Moses then had to run for his life. He fled to the desert, where he met Jethro and married his daughter. Years later, while he is moving Jethro’s flock, he stumbles across a burning bush. God uses that bush to get Moses’ attention, then tells him to go back to Egypt to save the Hebrews, the task that he was saved for.

Big pressure! Big expectations! And Moses got it wrong before. So instead of looking at the burning bush that wasn’t burning up, or trusting the voice of God, or the subsequent miracles that God shows him, Moses sees the pressure, the opportunity to fail (again) and makes excuse after excuse about why he can’t go back, why God should choose someone else. Because if Moses fails, the consequences don’t bear thinking about! Maybe it was a fear of failure, a fear of messing up, that made Moses ignore what was right in front of him and instead hesitate.

But God doesn’t set us up for failure. And although it took a while, Moses did succeed. Or, more accurately, God succeeded, using Moses as his mouthpiece. Because essentially that is what Moses did. He passed in messages and warnings from God to Pharaoah. And God made sure no harm came to Moses.
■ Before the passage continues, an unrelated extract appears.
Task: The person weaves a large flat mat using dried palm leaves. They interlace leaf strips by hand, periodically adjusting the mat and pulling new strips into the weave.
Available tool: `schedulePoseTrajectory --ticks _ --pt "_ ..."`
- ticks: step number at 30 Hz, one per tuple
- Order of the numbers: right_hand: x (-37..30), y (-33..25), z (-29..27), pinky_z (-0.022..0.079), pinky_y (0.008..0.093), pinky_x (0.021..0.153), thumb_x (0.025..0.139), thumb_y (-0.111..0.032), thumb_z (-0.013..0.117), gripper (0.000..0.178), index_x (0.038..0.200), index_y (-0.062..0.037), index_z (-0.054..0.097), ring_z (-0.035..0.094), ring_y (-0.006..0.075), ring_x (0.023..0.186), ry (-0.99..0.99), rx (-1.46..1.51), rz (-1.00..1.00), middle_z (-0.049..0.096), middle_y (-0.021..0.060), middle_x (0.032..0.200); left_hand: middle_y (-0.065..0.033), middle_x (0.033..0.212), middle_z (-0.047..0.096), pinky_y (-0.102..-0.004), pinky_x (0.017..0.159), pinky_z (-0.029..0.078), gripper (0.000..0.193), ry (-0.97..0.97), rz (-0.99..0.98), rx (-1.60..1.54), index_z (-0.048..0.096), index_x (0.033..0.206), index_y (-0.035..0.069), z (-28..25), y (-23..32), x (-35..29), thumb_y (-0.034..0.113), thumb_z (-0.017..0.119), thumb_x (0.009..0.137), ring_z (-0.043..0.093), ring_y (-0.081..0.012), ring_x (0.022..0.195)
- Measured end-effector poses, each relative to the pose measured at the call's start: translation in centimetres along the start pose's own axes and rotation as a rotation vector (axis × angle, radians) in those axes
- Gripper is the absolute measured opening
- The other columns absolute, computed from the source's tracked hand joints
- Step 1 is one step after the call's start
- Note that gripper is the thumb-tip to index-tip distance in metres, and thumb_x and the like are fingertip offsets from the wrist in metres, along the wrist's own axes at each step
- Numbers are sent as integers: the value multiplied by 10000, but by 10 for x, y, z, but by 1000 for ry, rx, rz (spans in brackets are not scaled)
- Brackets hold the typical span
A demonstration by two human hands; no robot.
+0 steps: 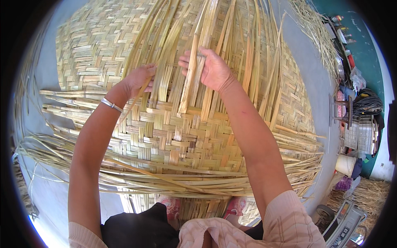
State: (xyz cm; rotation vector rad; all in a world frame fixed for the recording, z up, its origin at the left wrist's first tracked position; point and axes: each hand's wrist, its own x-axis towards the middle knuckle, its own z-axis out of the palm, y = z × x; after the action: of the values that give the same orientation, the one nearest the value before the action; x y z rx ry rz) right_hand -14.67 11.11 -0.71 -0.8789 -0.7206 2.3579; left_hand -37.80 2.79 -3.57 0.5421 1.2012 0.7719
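Observation:
A large woven mat of flat, pale yellow-green strips [89, 53] spreads beneath both my hands. Loose strip ends rise from the weave and fan away toward the far side. My right hand [213, 70] holds a pair of raised strips [189, 89], its fingers passing behind them and coming out on their left. To the left, my left hand [140, 78] has its fingers curled in beside the raised strips, with a thin strip [134, 100] running down from it. A silvery bangle [111, 105] circles my left wrist.
Long loose strips [178, 182] curve across the near side of the mat. At the right lie a straw pile [316, 37], a small stool [348, 110], a pale bucket [345, 164], a coil of dark cable [368, 102] and a grey boxy machine [343, 225]. My shoes [168, 205] rest at the near edge.

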Motion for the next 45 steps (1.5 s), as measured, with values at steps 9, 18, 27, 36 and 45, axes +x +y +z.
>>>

OK, my writers block is very much less serious. No one gets hurt if I mess this up. But there is a lesson in Moses’ story, for all of us. Moses messed up as a young man. He was supposed to save the Hebrews and instead ended up fleeing for his life. His timing was off, or he went about it in the wrong way. But that mistake did not derail God’s plan. His mistake in the past did not dictate how his future would pan out. It wasn’t a case of one (very) bad choice and God could no longer use him. And if God can still use Moses after a serious mistake like that, he can still use us even after the mistakes that we make.

So fear of messing up (again) shouldn’t be enough to cause us to freeze. Or stop us from trying. And instead of hitting a brick wall (or writers block in my case), what we really need to do is stop and remember what it’s for. And who it’s for. God finds a way, despite our mistakes. It’s not really up to us. God loves people who make mistakes, he doesn’t count them out. So tomorrow I’m going to try again. I’m going to lower the bar and remember that a little rough around the edges is OK. I’m going to choose to trust that God will do his bit if I do mine. And I’m going to remember that God’s love for me doesn’t end if I don’t achieve perfection.